• _Work order_
Write out, without any change, the lines in the material below that run from the line with "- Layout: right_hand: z" through the line with "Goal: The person", both included.

• _Data section_
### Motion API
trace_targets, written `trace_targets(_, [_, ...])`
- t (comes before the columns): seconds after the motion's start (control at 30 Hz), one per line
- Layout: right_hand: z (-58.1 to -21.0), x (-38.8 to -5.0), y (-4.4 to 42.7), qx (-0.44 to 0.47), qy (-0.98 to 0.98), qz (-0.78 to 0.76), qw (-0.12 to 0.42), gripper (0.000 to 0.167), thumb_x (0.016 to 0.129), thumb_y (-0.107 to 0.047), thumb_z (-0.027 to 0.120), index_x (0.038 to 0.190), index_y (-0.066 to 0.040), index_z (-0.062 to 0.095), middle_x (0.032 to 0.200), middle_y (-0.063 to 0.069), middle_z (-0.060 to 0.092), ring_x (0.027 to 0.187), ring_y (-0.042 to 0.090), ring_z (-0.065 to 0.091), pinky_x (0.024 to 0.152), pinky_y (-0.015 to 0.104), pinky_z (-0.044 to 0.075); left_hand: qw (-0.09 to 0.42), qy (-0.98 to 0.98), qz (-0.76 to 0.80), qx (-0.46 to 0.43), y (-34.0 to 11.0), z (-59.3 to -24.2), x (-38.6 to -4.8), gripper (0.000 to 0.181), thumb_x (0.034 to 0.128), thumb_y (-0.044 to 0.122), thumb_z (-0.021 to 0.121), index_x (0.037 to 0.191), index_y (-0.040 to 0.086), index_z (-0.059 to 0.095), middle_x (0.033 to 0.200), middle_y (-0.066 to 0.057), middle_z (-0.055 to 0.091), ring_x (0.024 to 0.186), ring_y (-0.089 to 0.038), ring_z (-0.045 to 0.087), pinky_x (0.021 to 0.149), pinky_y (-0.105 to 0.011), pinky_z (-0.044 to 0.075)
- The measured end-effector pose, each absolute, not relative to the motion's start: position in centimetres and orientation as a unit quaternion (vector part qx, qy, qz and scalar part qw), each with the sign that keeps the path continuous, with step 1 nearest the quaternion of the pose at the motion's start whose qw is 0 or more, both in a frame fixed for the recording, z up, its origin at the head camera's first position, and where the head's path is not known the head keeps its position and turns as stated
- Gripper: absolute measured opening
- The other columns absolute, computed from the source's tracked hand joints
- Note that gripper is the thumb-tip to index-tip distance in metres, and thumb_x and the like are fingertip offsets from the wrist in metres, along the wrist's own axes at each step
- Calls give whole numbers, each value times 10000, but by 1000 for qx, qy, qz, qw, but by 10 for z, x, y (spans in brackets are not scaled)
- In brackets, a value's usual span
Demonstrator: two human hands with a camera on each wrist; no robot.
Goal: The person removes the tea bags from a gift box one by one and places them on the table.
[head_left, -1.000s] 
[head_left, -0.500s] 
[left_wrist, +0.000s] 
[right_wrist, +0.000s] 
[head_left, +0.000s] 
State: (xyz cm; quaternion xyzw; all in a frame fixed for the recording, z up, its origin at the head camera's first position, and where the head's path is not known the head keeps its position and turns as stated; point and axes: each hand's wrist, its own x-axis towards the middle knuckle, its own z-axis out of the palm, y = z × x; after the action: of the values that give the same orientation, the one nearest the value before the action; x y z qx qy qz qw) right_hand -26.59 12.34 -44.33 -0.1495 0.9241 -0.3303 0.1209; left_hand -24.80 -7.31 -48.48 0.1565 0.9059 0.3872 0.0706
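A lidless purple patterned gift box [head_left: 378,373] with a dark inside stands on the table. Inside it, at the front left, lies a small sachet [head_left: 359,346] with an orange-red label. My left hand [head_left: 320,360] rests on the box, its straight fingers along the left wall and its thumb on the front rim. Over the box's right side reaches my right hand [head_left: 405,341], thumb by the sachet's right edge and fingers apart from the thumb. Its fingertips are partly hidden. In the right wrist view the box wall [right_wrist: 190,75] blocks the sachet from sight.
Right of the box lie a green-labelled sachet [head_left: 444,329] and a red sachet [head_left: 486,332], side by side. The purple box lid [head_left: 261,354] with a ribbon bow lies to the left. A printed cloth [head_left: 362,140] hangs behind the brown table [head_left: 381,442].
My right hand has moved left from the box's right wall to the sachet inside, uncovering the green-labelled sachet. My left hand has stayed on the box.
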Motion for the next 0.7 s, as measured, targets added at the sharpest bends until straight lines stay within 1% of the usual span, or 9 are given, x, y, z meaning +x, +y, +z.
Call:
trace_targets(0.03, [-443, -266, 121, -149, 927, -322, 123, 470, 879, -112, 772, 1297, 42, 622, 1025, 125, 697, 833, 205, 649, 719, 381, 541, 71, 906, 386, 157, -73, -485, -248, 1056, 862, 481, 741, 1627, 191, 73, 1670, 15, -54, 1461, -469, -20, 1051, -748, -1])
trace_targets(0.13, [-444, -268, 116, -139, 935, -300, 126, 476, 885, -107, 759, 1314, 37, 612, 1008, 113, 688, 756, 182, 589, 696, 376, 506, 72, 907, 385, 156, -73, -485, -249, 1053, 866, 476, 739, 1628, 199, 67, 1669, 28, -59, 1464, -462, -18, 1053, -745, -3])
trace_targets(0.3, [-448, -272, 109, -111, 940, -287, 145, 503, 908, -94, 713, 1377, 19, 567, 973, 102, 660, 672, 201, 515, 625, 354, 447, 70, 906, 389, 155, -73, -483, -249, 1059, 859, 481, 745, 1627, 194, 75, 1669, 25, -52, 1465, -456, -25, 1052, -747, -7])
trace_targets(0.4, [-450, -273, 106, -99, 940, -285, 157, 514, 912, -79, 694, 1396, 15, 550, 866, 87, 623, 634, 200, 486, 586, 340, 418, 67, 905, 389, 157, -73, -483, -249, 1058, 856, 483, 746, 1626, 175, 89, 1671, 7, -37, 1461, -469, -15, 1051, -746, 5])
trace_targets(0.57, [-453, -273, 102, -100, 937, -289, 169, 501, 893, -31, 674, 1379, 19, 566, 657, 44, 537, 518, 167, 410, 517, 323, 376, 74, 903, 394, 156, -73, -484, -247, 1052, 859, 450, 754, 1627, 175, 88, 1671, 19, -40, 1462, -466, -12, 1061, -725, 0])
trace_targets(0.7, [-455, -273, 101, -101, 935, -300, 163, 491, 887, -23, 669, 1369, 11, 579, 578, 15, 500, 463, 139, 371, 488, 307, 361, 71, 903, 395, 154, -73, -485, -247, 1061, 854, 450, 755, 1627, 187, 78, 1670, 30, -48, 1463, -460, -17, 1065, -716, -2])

• _Answer to this task_
- Layout: right_hand: z (-58.1 to -21.0), x (-38.8 to -5.0), y (-4.4 to 42.7), qx (-0.44 to 0.47), qy (-0.98 to 0.98), qz (-0.78 to 0.76), qw (-0.12 to 0.42), gripper (0.000 to 0.167), thumb_x (0.016 to 0.129), thumb_y (-0.107 to 0.047), thumb_z (-0.027 to 0.120), index_x (0.038 to 0.190), index_y (-0.066 to 0.040), index_z (-0.062 to 0.095), middle_x (0.032 to 0.200), middle_y (-0.063 to 0.069), middle_z (-0.060 to 0.092), ring_x (0.027 to 0.187), ring_y (-0.042 to 0.090), ring_z (-0.065 to 0.091), pinky_x (0.024 to 0.152), pinky_y (-0.015 to 0.104), pinky_z (-0.044 to 0.075); left_hand: qw (-0.09 to 0.42), qy (-0.98 to 0.98), qz (-0.76 to 0.80), qx (-0.46 to 0.43), y (-34.0 to 11.0), z (-59.3 to -24.2), x (-38.6 to -4.8), gripper (0.000 to 0.181), thumb_x (0.034 to 0.128), thumb_y (-0.044 to 0.122), thumb_z (-0.021 to 0.121), index_x (0.037 to 0.191), index_y (-0.040 to 0.086), index_z (-0.059 to 0.095), middle_x (0.033 to 0.200), middle_y (-0.066 to 0.057), middle_z (-0.055 to 0.091), ring_x (0.024 to 0.186), ring_y (-0.089 to 0.038), ring_z (-0.045 to 0.087), pinky_x (0.021 to 0.149), pinky_y (-0.105 to 0.011), pinky_z (-0.044 to 0.075)
- The measured end-effector pose, each absolute, not relative to the motion's start: position in centimetres and orientation as a unit quaternion (vector part qx, qy, qz and scalar part qw), each with the sign that keeps the path continuous, with step 1 nearest the quaternion of the pose at the motion's start whose qw is 0 or more, both in a frame fixed for the recording, z up, its origin at the head camera's first position, and where the head's path is not known the head keeps its position and turns as stated
- Gripper: absolute measured opening
- The other columns absolute, computed from the source's tracked hand joints
- Note that gripper is the thumb-tip to index-tip distance in metres, and thumb_x and the like are fingertip offsets from the wrist in metres, along the wrist's own axes at each step
- Calls give whole numbers, each value times 10000, but by 1000 for qx, qy, qz, qw, but by 10 for z, x, y (spans in brackets are not scaled)
- In brackets, a value's usual span
Demonstrator: two human hands with a camera on each wrist; no robot.
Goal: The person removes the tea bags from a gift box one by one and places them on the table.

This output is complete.